American political strategist and author

Michele M. Wucker /’wʊkər/ (born 1969) is an American political strategist and author specializing in the world economy and crisis anticipation. She is the author of Why the Cocks Fight: Dominicans, Haitians and the Struggle for Hispaniola (1999); Lockout: Why America Keeps Getting Immigration Wrong when Our Prosperity Depends on Getting it Right (2006); and The Gray Rhino: How to Recognize and Act on the Obvious Dangers We Ignore (2016).

== Biography ==
Wucker is of American, Belgian and Austrian Slavic descent, and lives in Chicago, Illinois.

She holds a B.A. in French and Policy Studies from Rice University and a Master of International Affairs and Certificate in Latin American Studies from the School of International and Public Affairs at Columbia University. In 2012, she received a Certificate in Global Leadership and Public Policy in the 21st Century from the John F. Kennedy School of Government at Harvard University.

She worked as a news reporter at the Milwaukee Sentinel (now the Milwaukee Journal-Sentinel) in 1990, covering the local Hispanic community. She wrote about emerging markets finance at Dow Jones, AmericaEconomia, and International Financing Review. From 2000–2001, she was Latin America Bureau Chief for International Financing Review and editor of IFR Latin America.
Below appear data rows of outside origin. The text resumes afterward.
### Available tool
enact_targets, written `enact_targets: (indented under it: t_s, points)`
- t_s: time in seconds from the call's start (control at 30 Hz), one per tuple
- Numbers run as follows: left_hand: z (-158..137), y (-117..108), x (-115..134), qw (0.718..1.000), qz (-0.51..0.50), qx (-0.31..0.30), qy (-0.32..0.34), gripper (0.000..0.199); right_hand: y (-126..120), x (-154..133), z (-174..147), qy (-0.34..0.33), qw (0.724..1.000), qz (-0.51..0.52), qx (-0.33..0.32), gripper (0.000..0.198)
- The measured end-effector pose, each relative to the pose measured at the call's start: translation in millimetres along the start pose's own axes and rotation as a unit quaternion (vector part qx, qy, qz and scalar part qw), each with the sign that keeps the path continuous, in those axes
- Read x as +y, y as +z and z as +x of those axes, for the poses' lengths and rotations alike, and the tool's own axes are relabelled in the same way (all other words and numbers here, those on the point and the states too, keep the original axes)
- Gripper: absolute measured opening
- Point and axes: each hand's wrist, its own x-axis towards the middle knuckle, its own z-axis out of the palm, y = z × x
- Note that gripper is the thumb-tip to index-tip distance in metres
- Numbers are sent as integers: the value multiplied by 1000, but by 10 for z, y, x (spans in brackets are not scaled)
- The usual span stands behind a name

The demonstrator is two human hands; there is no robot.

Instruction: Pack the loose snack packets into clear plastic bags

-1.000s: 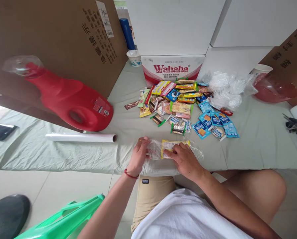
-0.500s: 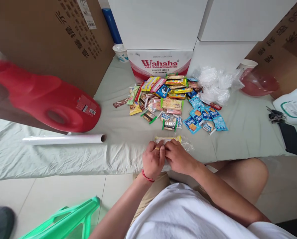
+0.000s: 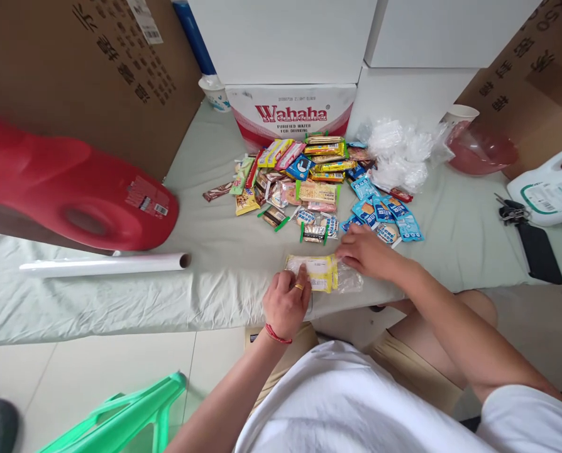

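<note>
A yellow-and-white snack packet (image 3: 319,267) lies flat near the front edge of the cloth-covered surface, in a clear plastic bag (image 3: 349,279) that sticks out past its right end. My left hand (image 3: 286,303) holds the packet's near left side, the index finger pressed on its top and the other fingers curled. At the packet's upper right corner, my right hand (image 3: 366,251) has its fingers closed on the bag's plastic. Just beyond lies a heap of wrapped snacks (image 3: 319,192), with several blue snack packets (image 3: 374,209) on its right side.
Crumpled clear bags (image 3: 398,151) sit behind the heap, near a red bowl (image 3: 481,151). A red jug (image 3: 115,195) and a white film roll (image 3: 104,265) are on the left. Keys (image 3: 514,209), a black phone (image 3: 539,253) and a white jug (image 3: 552,192) lie right. White boxes stand behind.
My right hand has moved right and away from my left, to the packet's right end. More of the packet shows. My left hand stays on it, and the whole view has shifted slightly.
</note>
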Motion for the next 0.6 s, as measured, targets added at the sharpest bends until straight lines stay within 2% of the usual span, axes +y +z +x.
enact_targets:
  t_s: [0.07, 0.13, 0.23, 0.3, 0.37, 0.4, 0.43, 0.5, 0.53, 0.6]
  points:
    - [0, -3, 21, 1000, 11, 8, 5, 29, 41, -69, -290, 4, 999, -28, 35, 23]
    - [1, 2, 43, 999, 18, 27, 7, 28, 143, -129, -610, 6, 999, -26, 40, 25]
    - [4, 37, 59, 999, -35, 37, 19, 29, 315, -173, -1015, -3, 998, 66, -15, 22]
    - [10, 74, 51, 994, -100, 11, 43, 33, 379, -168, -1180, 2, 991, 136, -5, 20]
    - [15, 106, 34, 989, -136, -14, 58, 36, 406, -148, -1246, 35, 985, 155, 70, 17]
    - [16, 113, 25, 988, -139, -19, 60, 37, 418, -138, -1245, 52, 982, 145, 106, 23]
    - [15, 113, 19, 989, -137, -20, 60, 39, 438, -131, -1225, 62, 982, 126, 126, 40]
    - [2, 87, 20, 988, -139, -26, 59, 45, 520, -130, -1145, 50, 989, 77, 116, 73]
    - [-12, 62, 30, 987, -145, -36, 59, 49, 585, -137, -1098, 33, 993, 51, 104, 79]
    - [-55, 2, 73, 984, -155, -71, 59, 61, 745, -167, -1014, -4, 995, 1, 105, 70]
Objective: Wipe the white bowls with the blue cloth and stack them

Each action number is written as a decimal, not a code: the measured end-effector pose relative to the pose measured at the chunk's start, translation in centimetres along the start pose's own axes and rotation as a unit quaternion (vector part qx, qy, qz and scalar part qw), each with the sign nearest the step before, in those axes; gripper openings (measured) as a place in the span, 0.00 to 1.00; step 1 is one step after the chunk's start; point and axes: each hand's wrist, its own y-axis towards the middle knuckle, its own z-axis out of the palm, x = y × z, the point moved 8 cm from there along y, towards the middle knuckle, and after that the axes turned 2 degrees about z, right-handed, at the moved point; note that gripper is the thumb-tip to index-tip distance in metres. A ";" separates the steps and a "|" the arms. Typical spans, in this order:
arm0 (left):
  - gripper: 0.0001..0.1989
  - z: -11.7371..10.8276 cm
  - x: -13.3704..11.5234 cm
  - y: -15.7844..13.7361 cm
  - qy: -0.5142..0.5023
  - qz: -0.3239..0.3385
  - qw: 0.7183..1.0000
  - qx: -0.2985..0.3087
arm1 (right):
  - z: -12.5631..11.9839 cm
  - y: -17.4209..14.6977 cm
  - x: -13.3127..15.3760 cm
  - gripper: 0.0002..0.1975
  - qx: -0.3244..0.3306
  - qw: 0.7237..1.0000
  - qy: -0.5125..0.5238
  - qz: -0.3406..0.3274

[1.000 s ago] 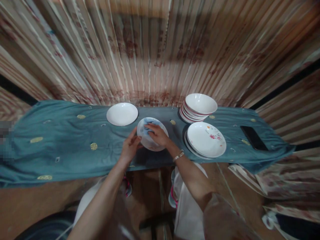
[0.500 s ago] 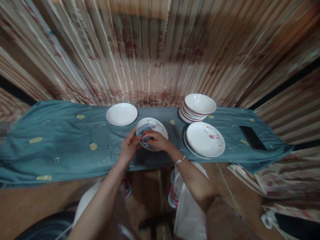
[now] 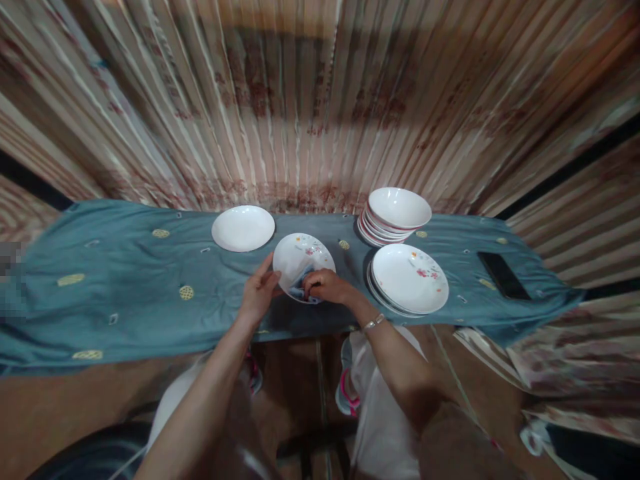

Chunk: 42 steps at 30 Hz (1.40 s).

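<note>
A white plate [image 3: 290, 257] with small red and orange flowers is held tilted above the front half of the table. My left hand [image 3: 259, 290] grips its left rim, thumb on the near face and the other fingers partly hidden behind. Bunched in my right hand [image 3: 327, 287] is a grey-blue cloth [image 3: 299, 285], pressed against the lower part of the plate's face. The fingers of that hand are curled around the cloth.
A plain white plate [image 3: 243, 229] lies at the back left. Stacked bowls [image 3: 400, 208] stand at the back right, with a pile of flowered plates [image 3: 407, 280] in front. A black phone [image 3: 504, 275] rests farther right on the teal tablecloth [image 3: 135, 287]. Curtains hang behind.
My right hand and the cloth have slid from the plate's upper left toward its lower middle, uncovering the left part of the face. My left hand keeps its grip on the rim.
</note>
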 end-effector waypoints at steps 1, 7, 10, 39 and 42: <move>0.40 0.0 0.0 0.0 0.002 0.001 1.000 -0.001 | -0.1 -0.1 -0.2 0.10 -0.004 1.000 -0.014 0.010; 0.40 -0.2 0.0 0.1 0.016 0.004 1.000 -0.008 | -1.1 -0.6 -1.0 0.11 -0.023 0.990 -0.116 0.081; 0.41 -0.2 0.0 0.2 0.015 0.005 1.000 -0.009 | -1.6 -0.7 -0.9 0.11 -0.027 0.979 -0.173 0.104; 0.42 0.4 -0.6 -0.4 0.020 0.011 1.000 0.017 | -4.8 0.6 -0.4 0.14 -0.209 0.922 -0.307 0.107; 0.43 0.4 -0.4 -0.3 0.011 0.012 1.000 0.016 | -4.5 1.3 -0.3 0.15 -0.214 0.928 -0.293 0.083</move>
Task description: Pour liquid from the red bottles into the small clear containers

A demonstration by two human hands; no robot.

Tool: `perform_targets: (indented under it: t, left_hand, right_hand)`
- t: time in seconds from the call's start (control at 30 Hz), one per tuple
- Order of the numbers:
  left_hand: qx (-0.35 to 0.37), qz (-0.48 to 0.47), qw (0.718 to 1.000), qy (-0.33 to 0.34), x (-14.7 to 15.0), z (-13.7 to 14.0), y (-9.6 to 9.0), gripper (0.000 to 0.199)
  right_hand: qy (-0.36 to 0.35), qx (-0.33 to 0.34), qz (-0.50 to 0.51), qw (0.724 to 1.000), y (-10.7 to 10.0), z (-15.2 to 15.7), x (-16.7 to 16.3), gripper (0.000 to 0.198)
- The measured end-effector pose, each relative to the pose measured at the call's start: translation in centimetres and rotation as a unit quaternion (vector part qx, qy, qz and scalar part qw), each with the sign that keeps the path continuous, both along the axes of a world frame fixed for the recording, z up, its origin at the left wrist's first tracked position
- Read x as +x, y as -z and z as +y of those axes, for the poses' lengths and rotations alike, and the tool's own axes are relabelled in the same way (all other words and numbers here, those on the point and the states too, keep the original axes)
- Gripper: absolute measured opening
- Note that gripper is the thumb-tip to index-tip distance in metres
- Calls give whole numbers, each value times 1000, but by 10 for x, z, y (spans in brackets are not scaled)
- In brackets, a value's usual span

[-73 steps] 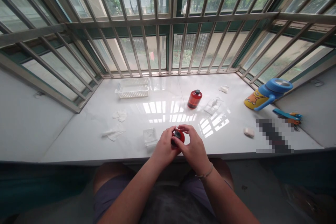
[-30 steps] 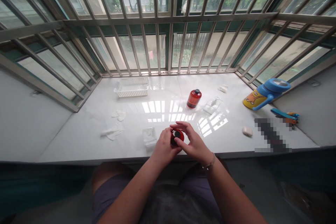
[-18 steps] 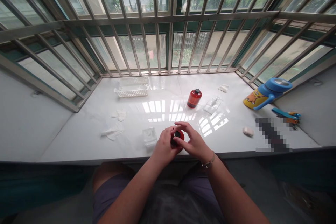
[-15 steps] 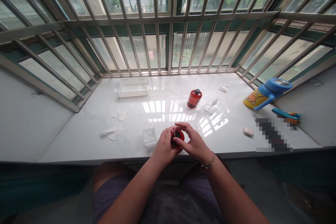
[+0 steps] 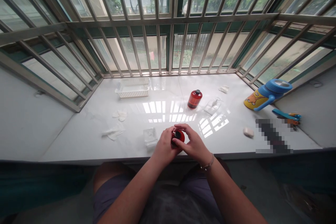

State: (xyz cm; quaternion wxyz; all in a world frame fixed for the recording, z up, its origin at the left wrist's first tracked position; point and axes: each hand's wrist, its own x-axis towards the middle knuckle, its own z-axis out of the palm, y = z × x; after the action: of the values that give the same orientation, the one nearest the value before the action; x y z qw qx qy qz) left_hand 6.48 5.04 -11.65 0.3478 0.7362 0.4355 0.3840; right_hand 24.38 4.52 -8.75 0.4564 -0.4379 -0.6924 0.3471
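Observation:
Near the front edge of the white counter, a red bottle with a black cap (image 5: 181,135) is between my hands. My left hand (image 5: 165,144) is wrapped round the bottle's left side. Curved over from the right, my right hand (image 5: 193,142) has its thumb and fingers around the black cap; a bracelet is on that wrist. Parts of the bottle are hidden behind the fingers. Just left of my left hand lies a clear, box-like container (image 5: 150,138). Farther back, a second red bottle (image 5: 194,99) stands upright beside a clear glass-like bottle (image 5: 213,105).
A white perforated basket (image 5: 133,93) sits at the back left. Crumpled tissues (image 5: 113,132) lie on the left. On the right are a blue and yellow cup (image 5: 266,94), a small pale object (image 5: 248,132), and a blurred-out dark item. Window bars (image 5: 172,49) rise behind the counter.
The view has shifted very slightly. Both hands stay around the red bottle, with only tiny finger movement near the cap.

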Motion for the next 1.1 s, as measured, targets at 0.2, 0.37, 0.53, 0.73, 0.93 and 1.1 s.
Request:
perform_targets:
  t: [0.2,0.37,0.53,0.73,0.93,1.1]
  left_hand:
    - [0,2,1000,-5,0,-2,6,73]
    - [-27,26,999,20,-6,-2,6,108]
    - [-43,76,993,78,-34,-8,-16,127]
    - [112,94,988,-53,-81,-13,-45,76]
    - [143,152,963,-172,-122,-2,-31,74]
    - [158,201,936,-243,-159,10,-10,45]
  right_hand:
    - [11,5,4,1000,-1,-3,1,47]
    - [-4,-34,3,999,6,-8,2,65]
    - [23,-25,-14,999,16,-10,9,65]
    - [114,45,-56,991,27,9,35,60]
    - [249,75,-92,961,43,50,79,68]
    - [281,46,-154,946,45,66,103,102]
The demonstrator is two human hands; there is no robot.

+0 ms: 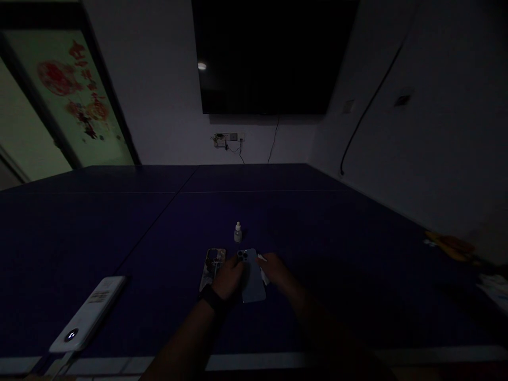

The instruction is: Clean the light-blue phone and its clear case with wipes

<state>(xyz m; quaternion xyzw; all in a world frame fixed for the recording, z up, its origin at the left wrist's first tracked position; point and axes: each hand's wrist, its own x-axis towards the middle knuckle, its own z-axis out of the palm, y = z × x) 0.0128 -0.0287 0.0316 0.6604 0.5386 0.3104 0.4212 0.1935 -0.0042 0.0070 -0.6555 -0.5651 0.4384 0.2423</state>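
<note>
In the dim head view a light blue smartphone (251,283) lies back side up, its camera lenses at the upper left corner. My left hand (228,279), with a dark band on the wrist, grips the phone's left edge, thumb over its back. Closed around a small white wipe or cloth (264,276) is my right hand (274,268), at the phone's right edge. A patterned phone case (209,269) rests left of the phone, partly covered by my left hand. Beyond the phone stands a small dropper bottle (237,233) with a white cap.
The things lie on a dark blue table (159,296). A white power bank (93,312) with a cable is at the left front. Yellow and white items (450,246) sit at the right edge. A large screen (273,58) hangs on the wall above sockets (233,137).
</note>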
After publishing Why the Cocks Fight, she was appointed senior fellow at the World Policy Institute, at the time part of The New School, in New York City. In 2007, she became executive director, taking the think tank independent from the university, and was named President of the World Policy Institute in 2010.

She was part of the Brookings-Duke Immigration Roundtable, which issued its recommendations in 2009. She was also part of the SUNY-Levin Institute New York in the World Advisory Council, which issued its recommendations in 2011 to New York City and State on policy responses to economic globalization.

In August 2014, Wucker left the World Policy Institute to join the Chicago Council on Global Affairs as Vice President for Studies. In 2015, she left that organization and founded Gray Rhino & Company.

== Awards ==
In 2007, she was awarded a Guggenheim Fellowship for her work on changing global conceptions of citizenship. In 2008, she became a Women's Media Center Progressive Women's Voices Alumna. In 2009, the World Economic Forum honored her as a Young Global Leader. In 2010, the Women's Media Center named Wucker a Woman Making History for her work on immigration and the relationship between the Dominican Republic and Haiti.

== Key concepts ==

=== Gray rhinos ===
Wucker introduced the term "gray rhino" at the World Economic Forum Annual Meeting in Davos, Switzerland in January 2013. Unlike highly improbable "black swans" popularized by Nassim Nicholas Taleb’s 2007 book, gray rhinos are highly probable, high impact yet neglected threats. The concept is developed further in her 2016 book, The Gray Rhino: How to Recognize and Act on the Obvious Dangers We Ignore.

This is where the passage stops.